Jan. 11 is National Human Trafficking Awareness Day, marking the middle of National Human Trafficking Awareness Month. Two years ago, I learned that Northwest Arkansas – the place that Tyson Foods World Headquarters and I call home – is a hot spot for human trafficking, which prompted me to learn as much as possible about the topic. The most important thing I learned is, although human trafficking is a difficult topic to discuss, we must be willing to talk about it to be better informed and able to protect ourselves, our loved ones, and our communities from traffickers.  

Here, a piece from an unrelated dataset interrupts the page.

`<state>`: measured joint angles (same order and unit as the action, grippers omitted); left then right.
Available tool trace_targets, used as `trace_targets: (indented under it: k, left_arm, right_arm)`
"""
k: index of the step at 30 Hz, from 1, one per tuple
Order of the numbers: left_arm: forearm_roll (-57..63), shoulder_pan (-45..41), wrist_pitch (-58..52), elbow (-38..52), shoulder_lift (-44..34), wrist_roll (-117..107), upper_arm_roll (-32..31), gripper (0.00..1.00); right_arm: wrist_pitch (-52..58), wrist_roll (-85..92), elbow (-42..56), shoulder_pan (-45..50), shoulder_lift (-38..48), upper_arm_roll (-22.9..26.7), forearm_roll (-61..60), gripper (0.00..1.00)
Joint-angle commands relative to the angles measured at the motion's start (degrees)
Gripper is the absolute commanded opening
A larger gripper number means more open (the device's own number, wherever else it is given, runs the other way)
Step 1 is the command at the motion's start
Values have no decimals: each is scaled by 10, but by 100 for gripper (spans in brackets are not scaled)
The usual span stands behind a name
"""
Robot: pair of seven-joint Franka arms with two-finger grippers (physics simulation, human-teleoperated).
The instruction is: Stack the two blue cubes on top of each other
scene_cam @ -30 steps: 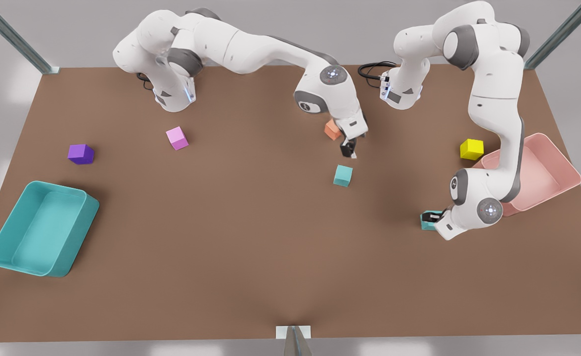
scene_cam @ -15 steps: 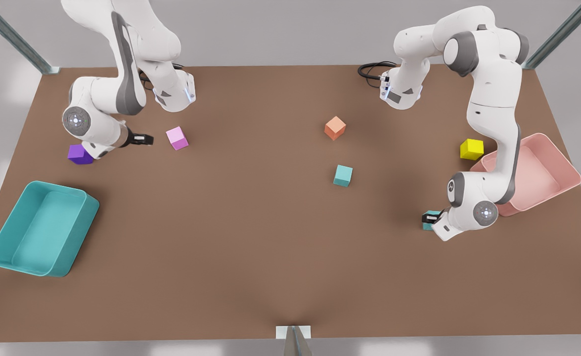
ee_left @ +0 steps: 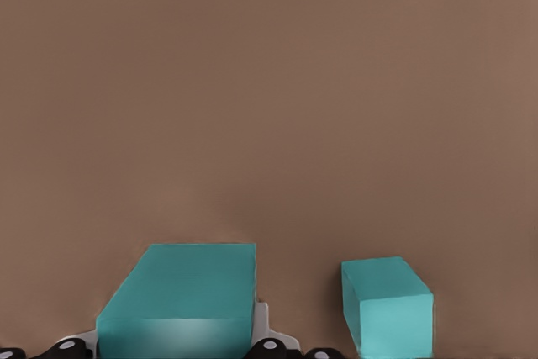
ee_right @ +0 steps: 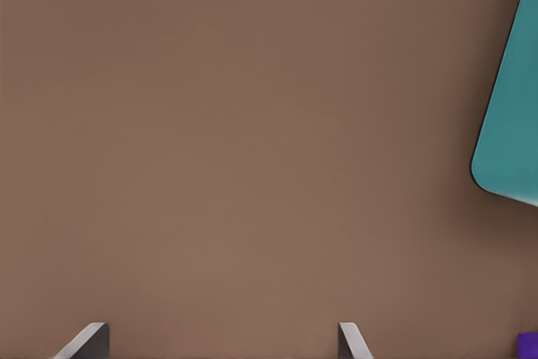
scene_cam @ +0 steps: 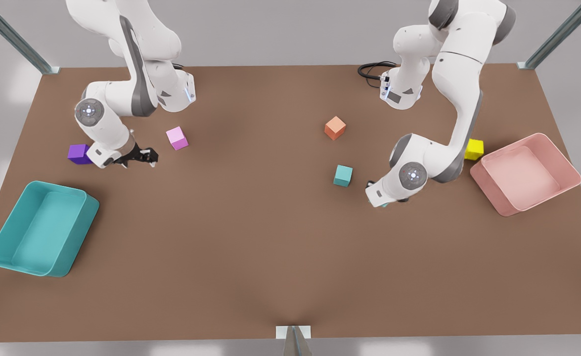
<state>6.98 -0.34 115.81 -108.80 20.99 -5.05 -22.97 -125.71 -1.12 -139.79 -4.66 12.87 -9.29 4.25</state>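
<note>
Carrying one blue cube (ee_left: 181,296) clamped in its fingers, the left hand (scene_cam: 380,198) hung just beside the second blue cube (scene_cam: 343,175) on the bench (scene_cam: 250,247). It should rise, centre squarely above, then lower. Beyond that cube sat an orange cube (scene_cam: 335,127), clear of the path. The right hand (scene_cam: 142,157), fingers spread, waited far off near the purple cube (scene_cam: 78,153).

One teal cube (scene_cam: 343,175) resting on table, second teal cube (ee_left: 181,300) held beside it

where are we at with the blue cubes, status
Left gripper shut on one blue cube, carried beside the other blue cube. Right gripper open, waiting near the purple cube. Nothing between the cubes.
</note>
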Motion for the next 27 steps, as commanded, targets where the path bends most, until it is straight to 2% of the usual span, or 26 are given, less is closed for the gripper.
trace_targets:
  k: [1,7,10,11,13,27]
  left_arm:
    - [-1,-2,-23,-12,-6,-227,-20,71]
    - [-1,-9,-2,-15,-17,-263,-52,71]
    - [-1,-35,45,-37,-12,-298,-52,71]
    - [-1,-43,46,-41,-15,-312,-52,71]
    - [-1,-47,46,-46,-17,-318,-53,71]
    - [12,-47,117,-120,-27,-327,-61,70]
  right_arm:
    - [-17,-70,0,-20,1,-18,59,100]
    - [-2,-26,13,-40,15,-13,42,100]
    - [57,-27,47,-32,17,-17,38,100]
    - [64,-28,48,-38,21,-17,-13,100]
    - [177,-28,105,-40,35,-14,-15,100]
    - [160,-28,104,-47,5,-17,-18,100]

To talk about it constructively, you must first learn what human trafficking is and how to combat it. Sex slavery and forced labor are the primary forms of trafficking recognized in the United States. Globally recognized forms of trafficking include forced labor, sexual exploitation, forced criminal activities, people smuggling, and organ harvesting.  

Recognizing the signs of trafficking will help you identify victims and could save a life.  
Some examples include: 

  • A person who appears fearful, timid, submissive, disoriented, or confused can all be signs of mental or physical abuse  
  • A person who has recently disconnected from family, friends, and community organizations or has stopped attending work, school, or other commitments  
  • A person with bruises in various stages of healing or seemingly denied food, water, sleep or medical care 
  • A person who is being controlled and sounds coached on what to say, appears to have little autonomy over their actions or movements, or lacks personal possessions due to unreasonable security measures or unstable living conditions 
  • Tattoos of bar codes or matching tattoos on a group of individuals that match some of the above descriptions  

You can download and print an indicator card from the Department of Human Services here.  

It can be dangerous to approach a victim, especially in the presence of their trafficker, so be sure to raise your concerns to the appropriate authorities. When you suspect human trafficking, you can notify national tip lines such as National Human Trafficking Hotline by calling 1-888-373-7888 or texting HELP or INFO to BeFree (233733) of your suspicions.  

However, if you do attempt to approach a victim, keep in mind that not all victims realize their situation, so be kind to them and only ask them very easy-to-answer questions such as “Are you ok?”, “Would you like help?” or “Are you safe?”. If you want to do more, you can take free training courses on noticing the signs of trafficking and earn your certificate from the Polaris Project to become part of the solution.  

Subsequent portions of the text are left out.